In more severe cases of prematurity, the baby is at greater risk for respiratory distress syndrome (RDS), intracranial hemorrhage, cerebral paralysis, etc. This applies to babies born before 32 weeks or weighing less than 1,500 grams.

Postpartum hemorrhage.

The presence of a large placental area and a very distended uterus put a woman at risk for bleeding after childbirth. Excessive bleeding occurs before or after the placenta is expelled.

Here are the most common causes of postpartum hemorrhage:

  • Remains of the placenta that remain attached.
  • Inability of the uterus to contract, so it cannot press on blood vessels.
  • Vaginal tears
  • Coagulation problems

Twin pregnancy in surrogacy

The surrogacy procedure is something so complex and so emotionally and economically demanding that many couples prefer to transfer two embryos to ensure success without worrying about the option of having twins. However, they do not take into account all the problems it can involve.
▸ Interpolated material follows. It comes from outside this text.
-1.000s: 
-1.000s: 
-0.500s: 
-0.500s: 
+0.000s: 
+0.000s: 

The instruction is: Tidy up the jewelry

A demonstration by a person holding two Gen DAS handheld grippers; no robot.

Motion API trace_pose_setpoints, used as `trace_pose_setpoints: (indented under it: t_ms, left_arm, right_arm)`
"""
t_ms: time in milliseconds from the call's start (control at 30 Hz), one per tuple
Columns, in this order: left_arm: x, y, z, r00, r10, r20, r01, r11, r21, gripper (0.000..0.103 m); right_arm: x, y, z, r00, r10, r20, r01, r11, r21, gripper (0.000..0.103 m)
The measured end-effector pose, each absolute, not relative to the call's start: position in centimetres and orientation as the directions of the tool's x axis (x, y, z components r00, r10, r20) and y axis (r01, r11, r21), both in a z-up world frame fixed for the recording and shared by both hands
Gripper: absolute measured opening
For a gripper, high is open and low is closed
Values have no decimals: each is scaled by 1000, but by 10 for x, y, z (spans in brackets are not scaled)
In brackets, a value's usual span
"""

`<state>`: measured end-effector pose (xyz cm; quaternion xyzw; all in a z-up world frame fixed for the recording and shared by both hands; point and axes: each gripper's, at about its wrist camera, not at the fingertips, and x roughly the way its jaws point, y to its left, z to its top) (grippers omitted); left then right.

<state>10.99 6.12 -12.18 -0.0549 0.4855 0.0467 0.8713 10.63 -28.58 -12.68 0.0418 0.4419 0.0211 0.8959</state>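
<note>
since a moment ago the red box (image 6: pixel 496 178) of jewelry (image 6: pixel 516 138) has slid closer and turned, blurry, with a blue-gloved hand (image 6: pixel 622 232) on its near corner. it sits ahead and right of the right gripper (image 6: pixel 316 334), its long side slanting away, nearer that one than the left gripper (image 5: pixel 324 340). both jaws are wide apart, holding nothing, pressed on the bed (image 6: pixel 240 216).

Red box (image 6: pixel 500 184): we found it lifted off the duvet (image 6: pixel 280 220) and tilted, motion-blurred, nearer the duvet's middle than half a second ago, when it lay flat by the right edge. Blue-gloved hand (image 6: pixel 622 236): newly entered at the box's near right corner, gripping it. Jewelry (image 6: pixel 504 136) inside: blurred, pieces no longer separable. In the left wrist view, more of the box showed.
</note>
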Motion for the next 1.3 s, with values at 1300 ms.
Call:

The possibility of having twins by surrogacy is exactly the same as having twins by in vitro fertilization. Therefore, it will depend on the number of embryos that are transferred, which is conditioned by the agreement between the intended parents, the surrogate and the specialist doctor. Moreover, it is important to know that the number of embryos that can be transferred will depend on the country where the surrogacy takes place.

Intended parents in the surrogacy process are advised to consider the risks of twin pregnancy.

FAQs from users

Is the discomfort greater in a twin pregnancy than in a normal pregnancy?

By Marta Barranquero Gómez (embryologist).

Yes, when there is a twin pregnancy, that is to say, the development of several babies inside the uterus means a greater effort for the mother's organism. This means that there is an increase in the usual discomfort of pregnancy and also numerous risks, such as pre-eclampsia, diabetes, anemia, overweight, etc.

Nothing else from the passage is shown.